Depois de mais trinta anos de hiato, João Gilberto Tatára reaparece em um registro fonográfico consistente, que pode finalmente posicioná-lo de maneira adequada na história recente da música paranaense. Antologia de treze composições, Curitiba Canta Tatára acaba de ser masterizado e encaminhado para a produção final, com previsão de lançamento para o final de novembro. O álbum, produzido por João Gilberto Tatára Filho, Gil Gabriel, Alexandre Trauer e Marcelo Pulga, com direção musical de Fábio Lima, ratifica o legado de um dos mais importantes compositores e ativistas culturais da capital, ainda carente de maior representatividade fora de seu circuito underground que não é tão modesto.
De fato, não falta a Tatára o reconhecimento por sua militância, nem o seu trabalho está mofando em algum porão obscuro, à beira do esquecimento. Muitos músicos da cidade valorizam a trajetória do senhor altivo, de longas barbas brancas e voz de trovador medieval, e o veem como uma espécie de farol, agregador. Mas ainda falta maior projeção e curadoria de sua obra. "Pra mim, é uma honra ter essa rapaziada nova, que começou a se encorpar aqui, gravando minhas composições", afirma. "Há muito tempo queria que isso acontecesse".
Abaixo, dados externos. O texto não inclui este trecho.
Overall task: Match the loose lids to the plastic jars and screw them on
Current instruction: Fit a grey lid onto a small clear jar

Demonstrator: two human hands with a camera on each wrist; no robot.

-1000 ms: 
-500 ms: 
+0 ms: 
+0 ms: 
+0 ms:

Proprietário do Bardo Tatára, o músico tem um extenso relicário de parcerias reza a lenda de que era amigo de Raul Seixas, o que ele sempre nega , e chegou a lotar shows no Teatro Paiol na década passada. Entretanto, sua discografia oficial tem apenas dois álbuns, Jogo de Espelhos e Águas do Futuro, ambos dos anos 1980, produzidos em sua passagem pelo Rio de Janeiro, e fora de catálogo.
Há quem diga que ele tem mais de mil composições Tatára nunca foi reconhecido por organizar muito bem sua produção , algumas integrantes de um pequeno imaginário, como "Nossa Cidade" e "De Pernas Para o Ar". Esta última, aliás, faz parte do álbum e conta com poderosa interpretação de Ni Salles, uma das mais promissoras vozes surgidas do projeto Segunda Autoral.
Nós somos noite
A Segunda Autoral do Bardo Tatára se notabilizou por dar espaço à cena local e revelar novos talentos. O esquema é bem simples: o palco é livre e cada artista canta três músicas, contanto que sejam composições próprias. Alguns artistas com trajetória bem alinhavada, como Leo Fressato e a atriz Tacy de Campos, começaram na noite que nunca termina muitas jam sessions se prolongam até amanhecer.
A relação de intérpretes de Curitiba Canta Tatára reitera isso. Da própria Ni Salles até Rafiuska Arkuri, o set list é todo formado por "nativos" do bar, gente que um dia ficou sabendo que há um lugar na cidade que não fecha na segunda-feira à noite, e, pasmem, lota.
"Excetuando Jogo de Espelhos, todas as canções são inéditas em disco e bem conhecidas do público mais assíduo. Buscamos trazer intérpretes dos mais diversos gêneros e estilos para dar ao material uma sonoridade ampla", alega João Gilberto Tatára Filho. Os produtores planejam, gradativamente, realizar outras compilações da obra do compositor. "Cresci ouvindo o meu pai e as suas canções. Foi uma grande satisfação ter produzido um álbum tão importante para a sua carreira. Espero que seja o primeiro de muitos", completa.
De outros tempos
Um nome e uma história afetiva de velhos bares
Gil Gabriel é um dos músicos mais conhecidos do microcosmo do Bardo Tatára. Um dos fundadores do Solfá, grupo que anima as segundas-feiras do bar com suas composições despojadas e sem maiores pretensões, é o idealizador do Curitiba Canta Tatára. "Conheço o Tatára há muitos anos, desde os tempos de seu Velha Adega, bar que ele administrava na Vicente Machado. Ele tem uma história estreita com a música paranaense. Desde os anos 1980 queria realizar esse álbum".
Entretanto, as décadas foram se acumulando e nada do projeto sair. "Alguma coisa sempre dava errado e eu via o desânimo dele ao relatar isso. Um dia cheguei e disse: Tatára, vou produzir o seu CD", enfatiza. A produção, que começou no mês passado, é toda independente. A convite de Gabriel, cada músico escolheu uma canção de sua preferência e custeou a sua participação. "Este álbum tem peso cultural. Significa muito ao Tatára e certamente é um bom recorte do que está sendo produzido atualmente em nosso cenário musical", define.